## T-Tests
- Used on two samples data sets that are numeric
    - if you have more than two data sets, then you must either do it a) pairwise T-tests, or something else (e.g. Anova)

A T-test does two things:
1. How **different** two means values (obtained from two sets of distributed data) are - T value
    - Samller values indicate less differences
    
2. How **significant** are these differences (i.e. did they occur randomly/by chance) - P value
    - Smaller values indicate that they were not random (i.e. P=0.05 means there is a 5% probability that the results happened by chance).
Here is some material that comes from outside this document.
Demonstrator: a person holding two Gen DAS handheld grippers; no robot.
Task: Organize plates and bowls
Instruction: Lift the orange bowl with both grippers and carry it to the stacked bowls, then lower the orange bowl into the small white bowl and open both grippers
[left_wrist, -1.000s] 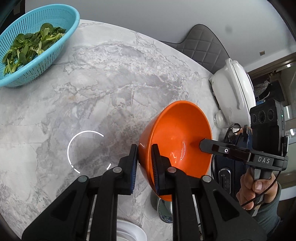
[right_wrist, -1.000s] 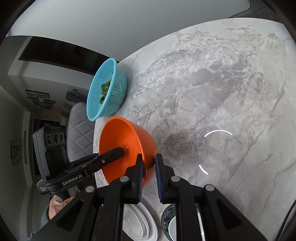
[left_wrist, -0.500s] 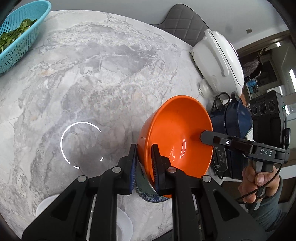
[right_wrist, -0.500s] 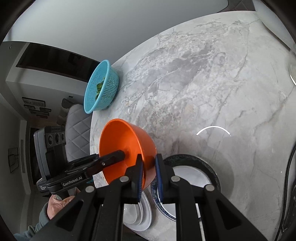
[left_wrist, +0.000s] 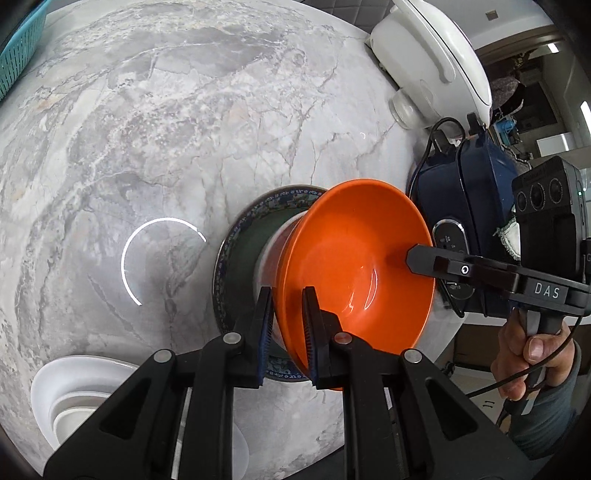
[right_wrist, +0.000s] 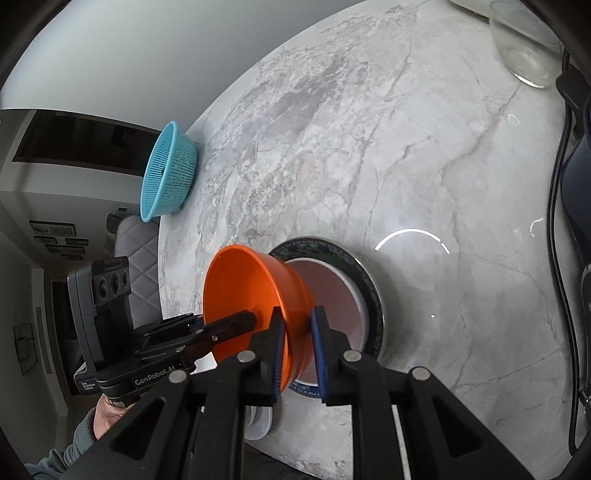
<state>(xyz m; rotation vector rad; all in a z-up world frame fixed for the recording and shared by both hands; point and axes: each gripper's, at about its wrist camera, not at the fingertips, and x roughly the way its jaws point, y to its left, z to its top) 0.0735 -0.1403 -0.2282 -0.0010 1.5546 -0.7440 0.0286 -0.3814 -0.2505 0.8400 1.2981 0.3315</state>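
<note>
An orange bowl (left_wrist: 354, 273) hangs tilted just above a dark plate with a blue patterned rim (left_wrist: 236, 258) that has a white dish (right_wrist: 332, 291) in it. My left gripper (left_wrist: 288, 299) is shut on the bowl's near rim, one finger inside and one outside. My right gripper (right_wrist: 297, 317) is shut on the opposite rim (right_wrist: 291, 332). In the left wrist view the right gripper's finger (left_wrist: 421, 258) reaches into the bowl. The left gripper's finger (right_wrist: 240, 321) shows the same way in the right wrist view. Stacked white dishes (left_wrist: 74, 391) sit near the table edge.
On the round marble table (left_wrist: 147, 129) are a turquoise colander (right_wrist: 168, 173) at the far edge, a white appliance (left_wrist: 436, 62), a dark blue appliance (left_wrist: 472, 206) with a black cable (right_wrist: 557, 221), and a clear glass (right_wrist: 528, 48). A grey quilted chair (right_wrist: 133, 240) stands beyond the edge.
Both grippers carried the orange bowl across the table and slightly down. The patterned plate has come into view under it, and the colander has slid toward the picture's edge.
</note>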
Random, Gaussian (i.e. normal) distributin of data points
- random.normal: https://numpy.org/doc/stable/reference/random/generated/numpy.random.normal.html
    - creates a Gaussian distribution with a curve width based on a standard deviation value

In [None]:
from scipy import stats
import matplotlib.pyplot as plt
import numpy as np

In [None]:
## Three data sets - with means at 0.0 and 2.0, and standard deviations of 1.0 and 0.5
data1 = np.random.normal(0.0, 1.0, size=50)
data2 = np.random.normal(0.0, 0.5, size=50)
data3 = np.random.normal(2.0, 1.0, size=50)

Note: std = 0, would provide perfect resulting means of either 0.0 and 2.0.
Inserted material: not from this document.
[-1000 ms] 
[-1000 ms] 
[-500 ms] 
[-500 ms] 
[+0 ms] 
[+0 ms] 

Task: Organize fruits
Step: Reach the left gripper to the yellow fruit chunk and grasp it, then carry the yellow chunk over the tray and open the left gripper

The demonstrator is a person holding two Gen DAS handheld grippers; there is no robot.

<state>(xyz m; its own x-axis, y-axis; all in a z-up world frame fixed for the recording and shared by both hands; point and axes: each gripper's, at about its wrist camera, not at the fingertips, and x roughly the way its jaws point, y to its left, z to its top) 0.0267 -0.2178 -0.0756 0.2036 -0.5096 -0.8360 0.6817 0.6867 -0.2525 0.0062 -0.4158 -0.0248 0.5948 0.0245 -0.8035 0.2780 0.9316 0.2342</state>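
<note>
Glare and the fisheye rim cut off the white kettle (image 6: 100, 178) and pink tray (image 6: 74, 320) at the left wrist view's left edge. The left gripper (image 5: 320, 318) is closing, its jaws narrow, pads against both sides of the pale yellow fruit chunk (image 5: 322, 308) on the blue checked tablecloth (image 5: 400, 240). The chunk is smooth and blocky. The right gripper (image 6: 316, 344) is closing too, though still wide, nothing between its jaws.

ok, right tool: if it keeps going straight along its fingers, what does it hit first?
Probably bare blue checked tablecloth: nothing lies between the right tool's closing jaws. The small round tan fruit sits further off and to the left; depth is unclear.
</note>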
So, let's check what the means actually are (i.e. the effect of the std. dev.)

In [None]:
np.mean(data1)

In [None]:
np.mean(data2)

In [None]:
np.mean(data3)

In [None]:
plt.plot()
plt.plot(data1, '-o')
plt.plot(data2, '-r')
plt.plot(data3, '-g')

plt.hlines(np.mean(data1), 0, 50, colors='blue')
plt.hlines(np.mean(data2), 0, 50, colors='red')
plt.hlines(np.mean(data3), 0, 50, colors='green')

plt.show()

Use seaborn to easily plot the histogram of the data

In [None]:
import seaborn as sns

plt.plot()
sns.kdeplot(data1, color='blue', shade=True)
sns.kdeplot(data2, color='red', shade=True)
sns.kdeplot(data3, color='green', shade=True)
plt.title("Histogram of Data")
plt.show()

#### t-test
- https://docs.scipy.org/doc/scipy/reference/generated/scipy.stats.ttest_ind.html

- "The test measures **whether the mean (expected) value differs significantly across samples**."

- A **large p-value** (e.g. **0.05, 0.1**), then it is likely that the averages are not distinguishable."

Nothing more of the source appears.